◆ **Activity**: Needed from the data below: every line from the one with "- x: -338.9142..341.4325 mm" up to and including the one with "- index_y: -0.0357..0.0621", repeated exactly and with nothing else.

Records drawn from a dataset:
□ □ □

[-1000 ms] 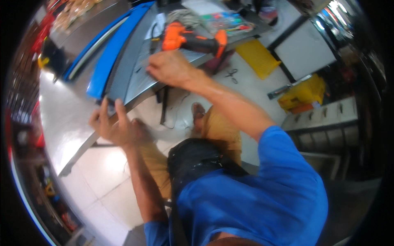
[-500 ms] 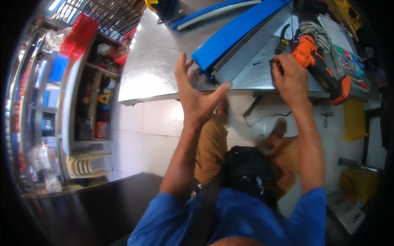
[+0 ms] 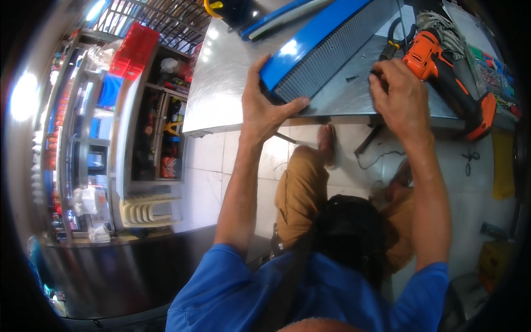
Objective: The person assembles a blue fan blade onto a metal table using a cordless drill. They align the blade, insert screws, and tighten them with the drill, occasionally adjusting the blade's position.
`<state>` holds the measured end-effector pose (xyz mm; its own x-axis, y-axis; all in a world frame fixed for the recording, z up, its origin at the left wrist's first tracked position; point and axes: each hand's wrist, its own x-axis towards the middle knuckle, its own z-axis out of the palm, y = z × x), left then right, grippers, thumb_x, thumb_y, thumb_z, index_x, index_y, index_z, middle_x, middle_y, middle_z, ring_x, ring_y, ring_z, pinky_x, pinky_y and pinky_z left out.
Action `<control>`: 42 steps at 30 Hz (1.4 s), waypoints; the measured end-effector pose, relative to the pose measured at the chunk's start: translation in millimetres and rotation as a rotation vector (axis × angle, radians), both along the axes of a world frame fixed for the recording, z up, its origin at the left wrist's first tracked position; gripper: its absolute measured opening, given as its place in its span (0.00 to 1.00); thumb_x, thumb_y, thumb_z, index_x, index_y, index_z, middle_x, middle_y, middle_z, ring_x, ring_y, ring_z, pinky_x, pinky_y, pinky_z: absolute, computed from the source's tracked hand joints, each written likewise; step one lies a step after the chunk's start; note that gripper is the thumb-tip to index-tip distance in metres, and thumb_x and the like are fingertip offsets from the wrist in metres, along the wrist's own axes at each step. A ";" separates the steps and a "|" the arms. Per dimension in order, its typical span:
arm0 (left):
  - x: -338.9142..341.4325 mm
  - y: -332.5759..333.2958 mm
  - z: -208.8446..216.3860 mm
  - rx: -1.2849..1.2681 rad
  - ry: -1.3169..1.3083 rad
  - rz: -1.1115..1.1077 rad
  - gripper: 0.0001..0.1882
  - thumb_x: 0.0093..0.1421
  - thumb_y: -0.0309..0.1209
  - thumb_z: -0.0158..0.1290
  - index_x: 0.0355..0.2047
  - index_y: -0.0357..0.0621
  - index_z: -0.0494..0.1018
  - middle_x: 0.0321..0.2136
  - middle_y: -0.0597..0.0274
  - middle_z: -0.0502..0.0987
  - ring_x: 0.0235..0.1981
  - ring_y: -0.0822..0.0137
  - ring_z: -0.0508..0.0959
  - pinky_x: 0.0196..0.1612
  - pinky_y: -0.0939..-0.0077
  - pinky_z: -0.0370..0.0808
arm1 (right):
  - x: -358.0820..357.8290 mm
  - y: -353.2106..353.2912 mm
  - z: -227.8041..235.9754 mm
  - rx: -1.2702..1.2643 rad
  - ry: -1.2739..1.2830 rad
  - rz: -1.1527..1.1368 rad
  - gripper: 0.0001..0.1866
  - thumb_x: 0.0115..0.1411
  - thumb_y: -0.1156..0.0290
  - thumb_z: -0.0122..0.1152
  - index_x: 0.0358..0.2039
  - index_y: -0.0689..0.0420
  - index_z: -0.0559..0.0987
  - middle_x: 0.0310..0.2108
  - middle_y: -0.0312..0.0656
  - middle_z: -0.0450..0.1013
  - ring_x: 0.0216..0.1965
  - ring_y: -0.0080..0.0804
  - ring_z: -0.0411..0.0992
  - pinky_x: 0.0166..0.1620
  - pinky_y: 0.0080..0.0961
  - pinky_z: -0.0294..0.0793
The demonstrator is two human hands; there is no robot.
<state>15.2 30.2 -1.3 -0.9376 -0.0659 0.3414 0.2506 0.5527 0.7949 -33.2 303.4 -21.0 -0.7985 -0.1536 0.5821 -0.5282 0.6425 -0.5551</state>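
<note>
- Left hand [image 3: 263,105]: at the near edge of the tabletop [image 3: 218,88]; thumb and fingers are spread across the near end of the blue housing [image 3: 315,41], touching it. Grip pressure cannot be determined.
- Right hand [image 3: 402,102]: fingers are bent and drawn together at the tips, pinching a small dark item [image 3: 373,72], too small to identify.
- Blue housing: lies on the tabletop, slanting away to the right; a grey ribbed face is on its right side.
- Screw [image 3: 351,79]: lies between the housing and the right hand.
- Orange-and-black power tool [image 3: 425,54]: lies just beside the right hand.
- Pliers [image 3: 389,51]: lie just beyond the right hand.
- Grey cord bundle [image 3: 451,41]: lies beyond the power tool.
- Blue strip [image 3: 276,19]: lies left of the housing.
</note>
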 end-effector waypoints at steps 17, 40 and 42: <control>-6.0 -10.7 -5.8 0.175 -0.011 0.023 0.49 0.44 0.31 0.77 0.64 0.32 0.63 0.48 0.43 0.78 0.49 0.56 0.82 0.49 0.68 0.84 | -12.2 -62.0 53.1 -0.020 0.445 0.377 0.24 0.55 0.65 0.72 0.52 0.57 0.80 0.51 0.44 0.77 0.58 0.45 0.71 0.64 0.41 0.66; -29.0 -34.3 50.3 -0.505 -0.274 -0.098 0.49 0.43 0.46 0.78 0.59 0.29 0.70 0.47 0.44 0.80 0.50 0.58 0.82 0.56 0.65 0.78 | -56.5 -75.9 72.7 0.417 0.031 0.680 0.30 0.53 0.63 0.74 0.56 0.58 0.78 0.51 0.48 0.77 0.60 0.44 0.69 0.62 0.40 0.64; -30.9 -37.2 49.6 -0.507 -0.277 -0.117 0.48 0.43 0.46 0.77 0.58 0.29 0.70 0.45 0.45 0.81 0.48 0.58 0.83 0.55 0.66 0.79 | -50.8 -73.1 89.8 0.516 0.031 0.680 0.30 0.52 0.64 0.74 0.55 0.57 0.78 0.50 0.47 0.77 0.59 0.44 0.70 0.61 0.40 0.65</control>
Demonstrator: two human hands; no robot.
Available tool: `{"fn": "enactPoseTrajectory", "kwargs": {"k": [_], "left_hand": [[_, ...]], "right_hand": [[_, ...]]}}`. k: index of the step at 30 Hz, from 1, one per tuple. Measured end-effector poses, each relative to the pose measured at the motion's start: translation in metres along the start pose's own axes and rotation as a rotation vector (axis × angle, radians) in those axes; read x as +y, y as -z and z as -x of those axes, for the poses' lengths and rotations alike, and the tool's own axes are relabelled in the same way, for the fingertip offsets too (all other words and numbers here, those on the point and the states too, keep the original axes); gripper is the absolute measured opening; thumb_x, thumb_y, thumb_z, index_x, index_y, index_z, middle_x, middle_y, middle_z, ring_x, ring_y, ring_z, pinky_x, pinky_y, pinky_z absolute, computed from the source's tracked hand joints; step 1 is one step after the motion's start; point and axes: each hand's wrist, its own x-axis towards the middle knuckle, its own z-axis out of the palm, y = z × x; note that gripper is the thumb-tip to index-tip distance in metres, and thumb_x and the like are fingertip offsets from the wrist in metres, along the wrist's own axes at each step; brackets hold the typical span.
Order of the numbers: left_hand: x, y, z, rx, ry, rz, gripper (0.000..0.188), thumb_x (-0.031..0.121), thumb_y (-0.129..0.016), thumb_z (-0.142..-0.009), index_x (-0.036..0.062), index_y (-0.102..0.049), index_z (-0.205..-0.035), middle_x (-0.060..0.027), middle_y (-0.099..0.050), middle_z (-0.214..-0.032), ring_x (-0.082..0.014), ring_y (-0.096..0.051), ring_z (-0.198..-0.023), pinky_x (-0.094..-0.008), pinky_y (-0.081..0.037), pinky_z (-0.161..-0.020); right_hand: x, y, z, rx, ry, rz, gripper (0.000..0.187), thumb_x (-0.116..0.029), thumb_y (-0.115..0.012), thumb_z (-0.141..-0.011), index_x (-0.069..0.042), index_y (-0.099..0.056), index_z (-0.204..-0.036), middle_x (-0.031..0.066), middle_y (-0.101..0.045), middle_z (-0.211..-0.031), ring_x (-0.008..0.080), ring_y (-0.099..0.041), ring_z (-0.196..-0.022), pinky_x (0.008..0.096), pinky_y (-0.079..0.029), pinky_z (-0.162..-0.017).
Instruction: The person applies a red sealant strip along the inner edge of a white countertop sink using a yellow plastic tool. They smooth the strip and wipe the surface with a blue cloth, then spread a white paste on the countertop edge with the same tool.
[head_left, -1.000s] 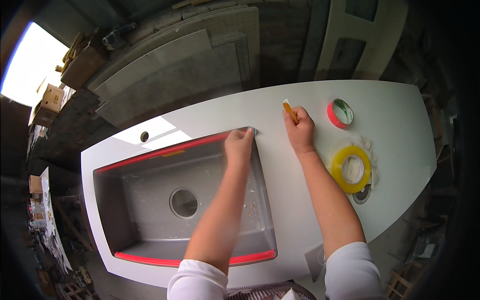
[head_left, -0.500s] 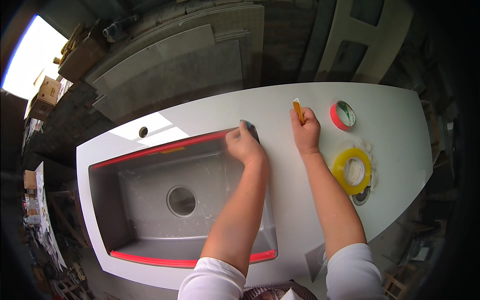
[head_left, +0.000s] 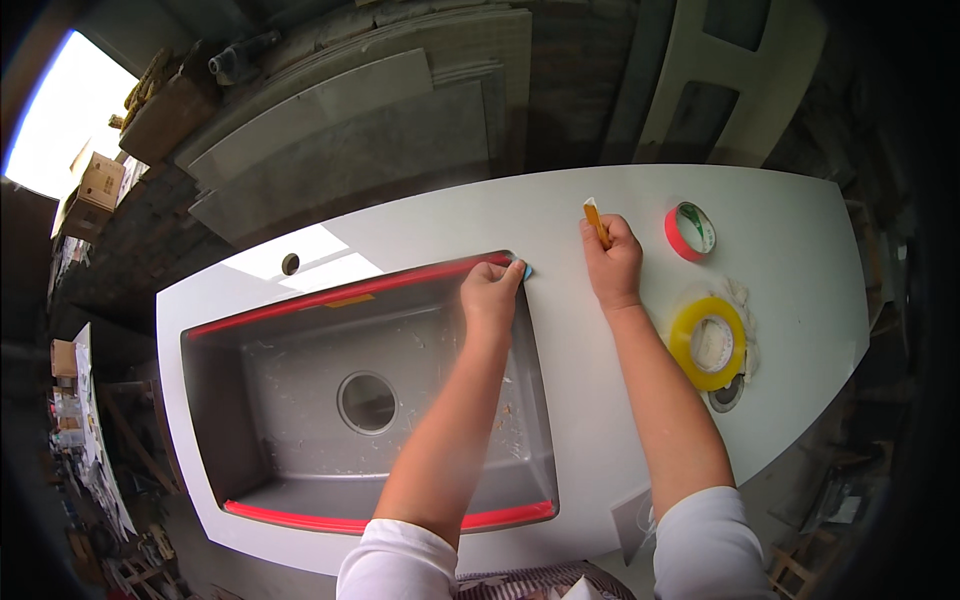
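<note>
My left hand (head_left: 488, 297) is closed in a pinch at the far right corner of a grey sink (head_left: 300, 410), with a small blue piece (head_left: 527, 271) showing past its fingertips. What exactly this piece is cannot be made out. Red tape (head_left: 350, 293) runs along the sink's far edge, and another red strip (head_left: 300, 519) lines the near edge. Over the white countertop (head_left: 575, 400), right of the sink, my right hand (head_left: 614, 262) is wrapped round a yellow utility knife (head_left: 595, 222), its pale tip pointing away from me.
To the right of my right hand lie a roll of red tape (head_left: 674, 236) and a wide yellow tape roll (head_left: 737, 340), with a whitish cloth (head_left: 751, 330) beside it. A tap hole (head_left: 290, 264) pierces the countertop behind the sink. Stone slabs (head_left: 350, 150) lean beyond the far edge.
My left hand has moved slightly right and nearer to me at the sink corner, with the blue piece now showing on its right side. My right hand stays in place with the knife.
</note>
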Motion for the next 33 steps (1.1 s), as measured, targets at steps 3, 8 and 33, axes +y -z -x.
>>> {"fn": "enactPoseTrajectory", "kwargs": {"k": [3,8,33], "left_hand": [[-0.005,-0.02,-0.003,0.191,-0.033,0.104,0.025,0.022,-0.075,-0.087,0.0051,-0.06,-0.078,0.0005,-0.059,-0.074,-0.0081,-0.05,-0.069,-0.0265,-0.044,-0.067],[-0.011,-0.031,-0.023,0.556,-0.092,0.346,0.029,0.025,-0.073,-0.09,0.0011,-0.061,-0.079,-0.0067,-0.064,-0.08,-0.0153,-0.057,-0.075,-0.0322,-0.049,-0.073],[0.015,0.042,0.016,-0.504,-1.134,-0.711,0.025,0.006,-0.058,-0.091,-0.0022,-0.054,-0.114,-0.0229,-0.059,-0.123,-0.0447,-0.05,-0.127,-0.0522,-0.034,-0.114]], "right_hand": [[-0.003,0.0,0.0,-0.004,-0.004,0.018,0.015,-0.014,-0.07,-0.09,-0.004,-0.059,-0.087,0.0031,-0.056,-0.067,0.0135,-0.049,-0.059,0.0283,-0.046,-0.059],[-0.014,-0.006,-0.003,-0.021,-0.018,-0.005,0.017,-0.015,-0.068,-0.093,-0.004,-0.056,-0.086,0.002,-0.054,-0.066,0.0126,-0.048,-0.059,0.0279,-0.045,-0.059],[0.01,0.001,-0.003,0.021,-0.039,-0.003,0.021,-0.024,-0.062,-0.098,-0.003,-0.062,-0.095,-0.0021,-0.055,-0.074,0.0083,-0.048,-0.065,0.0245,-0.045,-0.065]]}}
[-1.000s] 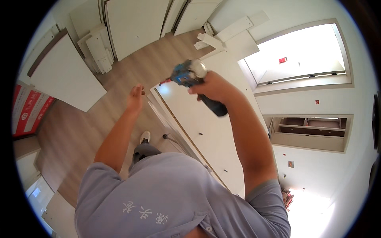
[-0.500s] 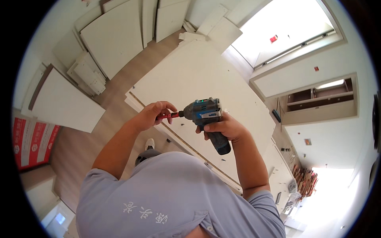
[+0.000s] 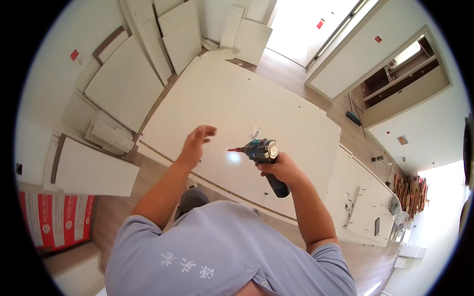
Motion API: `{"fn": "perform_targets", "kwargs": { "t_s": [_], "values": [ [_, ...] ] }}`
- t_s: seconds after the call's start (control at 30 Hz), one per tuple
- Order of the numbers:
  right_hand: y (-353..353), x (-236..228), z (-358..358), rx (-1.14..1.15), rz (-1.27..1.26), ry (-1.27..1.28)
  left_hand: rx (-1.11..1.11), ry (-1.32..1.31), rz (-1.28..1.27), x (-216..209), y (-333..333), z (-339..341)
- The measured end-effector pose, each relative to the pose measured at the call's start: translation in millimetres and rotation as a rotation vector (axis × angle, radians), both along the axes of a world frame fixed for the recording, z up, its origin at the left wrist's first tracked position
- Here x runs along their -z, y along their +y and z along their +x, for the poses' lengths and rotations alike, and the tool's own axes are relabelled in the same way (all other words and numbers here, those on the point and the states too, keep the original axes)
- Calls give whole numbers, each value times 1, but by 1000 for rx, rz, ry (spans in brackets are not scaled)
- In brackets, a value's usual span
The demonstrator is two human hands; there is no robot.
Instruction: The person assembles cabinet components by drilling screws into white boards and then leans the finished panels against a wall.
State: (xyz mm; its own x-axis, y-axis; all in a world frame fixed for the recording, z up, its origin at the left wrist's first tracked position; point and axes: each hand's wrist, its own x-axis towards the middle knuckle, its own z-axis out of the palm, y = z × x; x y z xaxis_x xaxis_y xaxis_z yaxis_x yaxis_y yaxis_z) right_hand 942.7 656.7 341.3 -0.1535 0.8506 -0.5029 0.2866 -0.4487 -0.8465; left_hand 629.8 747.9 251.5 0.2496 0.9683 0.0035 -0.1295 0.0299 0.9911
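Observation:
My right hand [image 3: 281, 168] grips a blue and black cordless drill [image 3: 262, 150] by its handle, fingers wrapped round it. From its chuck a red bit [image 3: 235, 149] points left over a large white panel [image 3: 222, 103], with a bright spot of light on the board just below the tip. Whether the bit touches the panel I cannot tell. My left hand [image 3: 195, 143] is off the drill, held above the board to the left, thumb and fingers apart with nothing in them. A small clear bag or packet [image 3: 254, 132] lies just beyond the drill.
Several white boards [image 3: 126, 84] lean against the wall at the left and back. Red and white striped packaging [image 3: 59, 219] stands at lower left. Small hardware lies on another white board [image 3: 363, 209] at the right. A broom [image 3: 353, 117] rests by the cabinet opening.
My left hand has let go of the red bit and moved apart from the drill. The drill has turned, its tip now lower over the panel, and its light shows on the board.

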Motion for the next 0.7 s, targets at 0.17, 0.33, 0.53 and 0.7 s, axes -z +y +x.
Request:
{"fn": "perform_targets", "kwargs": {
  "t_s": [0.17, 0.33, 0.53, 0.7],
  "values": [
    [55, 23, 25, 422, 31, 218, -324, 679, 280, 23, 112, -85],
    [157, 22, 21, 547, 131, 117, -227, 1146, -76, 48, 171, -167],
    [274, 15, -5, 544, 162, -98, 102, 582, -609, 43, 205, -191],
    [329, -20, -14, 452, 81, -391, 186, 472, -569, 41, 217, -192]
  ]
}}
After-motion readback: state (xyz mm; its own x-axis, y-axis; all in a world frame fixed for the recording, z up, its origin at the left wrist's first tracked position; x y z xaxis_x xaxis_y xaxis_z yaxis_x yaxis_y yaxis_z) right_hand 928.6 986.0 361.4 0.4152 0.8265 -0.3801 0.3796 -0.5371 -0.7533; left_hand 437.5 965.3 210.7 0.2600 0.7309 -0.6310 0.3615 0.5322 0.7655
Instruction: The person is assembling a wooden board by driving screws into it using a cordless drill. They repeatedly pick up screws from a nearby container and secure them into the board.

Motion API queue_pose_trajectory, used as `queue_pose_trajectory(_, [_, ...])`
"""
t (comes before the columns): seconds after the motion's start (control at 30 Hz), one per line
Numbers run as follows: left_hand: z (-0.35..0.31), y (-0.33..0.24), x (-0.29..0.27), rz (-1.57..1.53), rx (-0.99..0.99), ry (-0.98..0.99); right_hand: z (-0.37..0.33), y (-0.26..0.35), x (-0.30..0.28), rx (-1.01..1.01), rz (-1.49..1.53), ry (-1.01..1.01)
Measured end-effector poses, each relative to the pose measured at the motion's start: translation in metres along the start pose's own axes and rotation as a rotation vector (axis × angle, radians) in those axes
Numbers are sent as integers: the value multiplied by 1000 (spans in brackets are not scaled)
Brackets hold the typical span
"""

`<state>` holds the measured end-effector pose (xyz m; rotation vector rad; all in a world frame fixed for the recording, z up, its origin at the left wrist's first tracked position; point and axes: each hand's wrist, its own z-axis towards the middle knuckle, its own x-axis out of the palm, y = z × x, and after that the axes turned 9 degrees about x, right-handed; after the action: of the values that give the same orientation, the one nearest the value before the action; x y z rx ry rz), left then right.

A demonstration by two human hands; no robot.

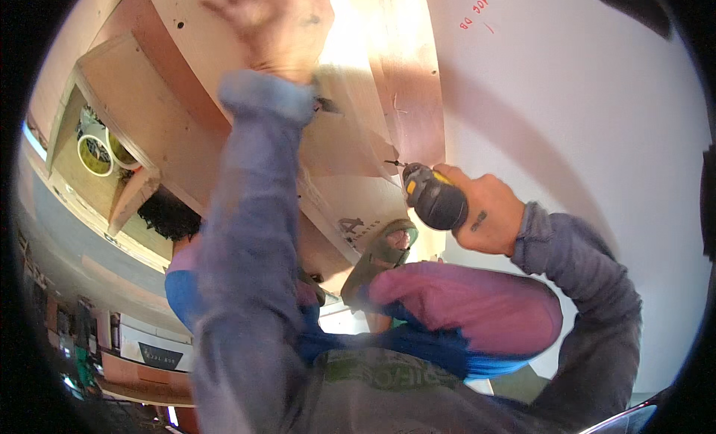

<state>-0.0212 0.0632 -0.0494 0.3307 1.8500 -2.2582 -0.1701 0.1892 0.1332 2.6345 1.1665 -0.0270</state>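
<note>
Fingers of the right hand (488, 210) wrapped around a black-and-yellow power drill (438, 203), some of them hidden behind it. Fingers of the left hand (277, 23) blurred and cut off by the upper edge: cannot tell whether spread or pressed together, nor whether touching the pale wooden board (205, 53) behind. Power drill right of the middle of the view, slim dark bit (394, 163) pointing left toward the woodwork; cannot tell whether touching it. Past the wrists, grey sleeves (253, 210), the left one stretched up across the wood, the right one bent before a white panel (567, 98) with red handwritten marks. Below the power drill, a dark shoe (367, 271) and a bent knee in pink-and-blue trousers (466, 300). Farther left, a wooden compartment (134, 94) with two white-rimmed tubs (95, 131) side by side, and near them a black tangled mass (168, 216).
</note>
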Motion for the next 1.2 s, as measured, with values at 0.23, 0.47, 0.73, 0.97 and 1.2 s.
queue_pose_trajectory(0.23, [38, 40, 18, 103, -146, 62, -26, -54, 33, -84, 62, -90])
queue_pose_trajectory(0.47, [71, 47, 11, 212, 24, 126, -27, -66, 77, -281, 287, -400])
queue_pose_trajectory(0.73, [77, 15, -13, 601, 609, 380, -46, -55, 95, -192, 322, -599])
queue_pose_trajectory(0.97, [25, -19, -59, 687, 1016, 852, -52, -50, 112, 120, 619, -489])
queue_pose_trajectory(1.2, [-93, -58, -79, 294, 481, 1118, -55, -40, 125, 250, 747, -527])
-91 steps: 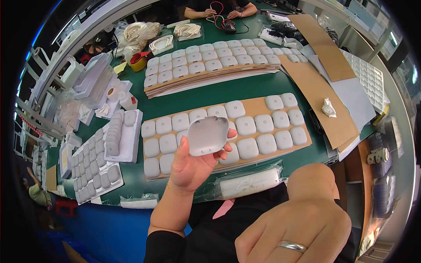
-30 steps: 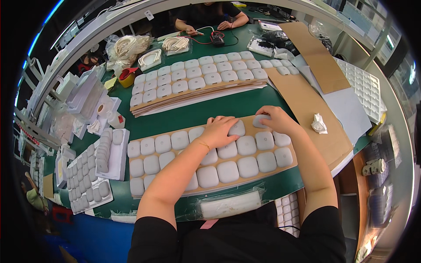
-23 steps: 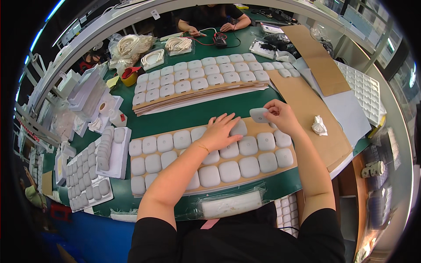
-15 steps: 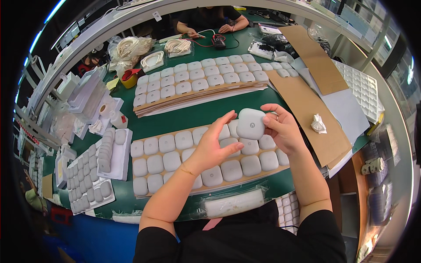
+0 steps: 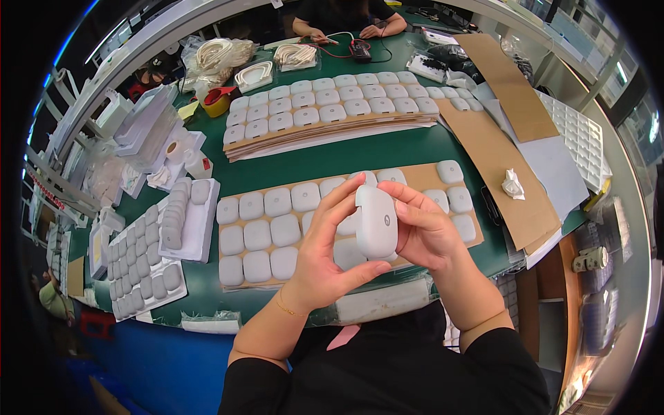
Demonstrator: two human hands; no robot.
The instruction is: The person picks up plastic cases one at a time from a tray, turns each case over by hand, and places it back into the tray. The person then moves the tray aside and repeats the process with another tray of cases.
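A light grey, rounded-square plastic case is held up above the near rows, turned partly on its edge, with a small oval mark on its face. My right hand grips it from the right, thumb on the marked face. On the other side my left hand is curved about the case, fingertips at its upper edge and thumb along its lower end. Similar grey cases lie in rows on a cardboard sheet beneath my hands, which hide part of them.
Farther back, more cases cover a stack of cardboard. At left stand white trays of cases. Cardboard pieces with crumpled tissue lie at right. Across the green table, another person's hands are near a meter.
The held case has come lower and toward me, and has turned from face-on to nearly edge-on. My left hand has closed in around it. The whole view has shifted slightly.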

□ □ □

◆ **Response to this task**:
  - x: -338.9142..341.4325 mm
  - y: -332.5759..333.2958 mm
  - z: -208.8446..216.3860 mm
  - rx: -1.2849..1.2681 rad
  - ry: -1.3169..1.3083 rad
  - rz: -1.1115..1.1077 rad
  - gripper: 0.0001..0.1882
  - thumb_x: 0.0093..0.1421
  - thumb_y: -0.0309..0.1209
  - thumb_z: -0.0158..0.1290
  - index_x: 0.0355..0.2047
  - index_y: -0.0357..0.0621

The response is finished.